Exercise aim:
Each line of the material should be retyped without alteration.

Provided material:
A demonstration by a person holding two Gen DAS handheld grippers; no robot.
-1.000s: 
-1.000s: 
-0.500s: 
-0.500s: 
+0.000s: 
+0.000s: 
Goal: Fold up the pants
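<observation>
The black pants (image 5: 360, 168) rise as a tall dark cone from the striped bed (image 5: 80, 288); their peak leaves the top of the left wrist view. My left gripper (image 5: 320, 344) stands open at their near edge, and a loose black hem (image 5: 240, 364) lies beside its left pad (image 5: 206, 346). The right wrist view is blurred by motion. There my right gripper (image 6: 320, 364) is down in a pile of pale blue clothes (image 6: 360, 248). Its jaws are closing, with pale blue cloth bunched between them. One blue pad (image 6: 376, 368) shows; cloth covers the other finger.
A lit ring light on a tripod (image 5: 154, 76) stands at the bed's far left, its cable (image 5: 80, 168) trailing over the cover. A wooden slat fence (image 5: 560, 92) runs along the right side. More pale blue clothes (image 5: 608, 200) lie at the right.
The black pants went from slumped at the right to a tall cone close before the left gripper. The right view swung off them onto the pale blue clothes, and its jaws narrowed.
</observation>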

Written answer:
A demonstration by a person holding two Gen DAS handheld grippers; no robot.
-1.000s: 
-1.000s: 
-0.500s: 
-0.500s: 
+0.000s: 
+0.000s: 
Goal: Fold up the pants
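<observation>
The black pants (image 5: 360, 168) rise as a tall dark cone from the striped bed (image 5: 80, 288); their peak leaves the top of the left wrist view. My left gripper (image 5: 320, 344) stands open at their near edge, and a loose black hem (image 5: 240, 364) lies beside its left pad (image 5: 206, 346). The right wrist view is blurred by motion. There my right gripper (image 6: 320, 364) is down in a pile of pale blue clothes (image 6: 360, 248). Its jaws are closing, with pale blue cloth bunched between them. One blue pad (image 6: 376, 368) shows; cloth covers the other finger.
A lit ring light on a tripod (image 5: 154, 76) stands at the bed's far left, its cable (image 5: 80, 168) trailing over the cover. A wooden slat fence (image 5: 560, 92) runs along the right side. More pale blue clothes (image 5: 608, 200) lie at the right.
The black pants went from slumped at the right to a tall cone close before the left gripper. The right view swung off them onto the pale blue clothes, and its jaws narrowed.
</observation>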

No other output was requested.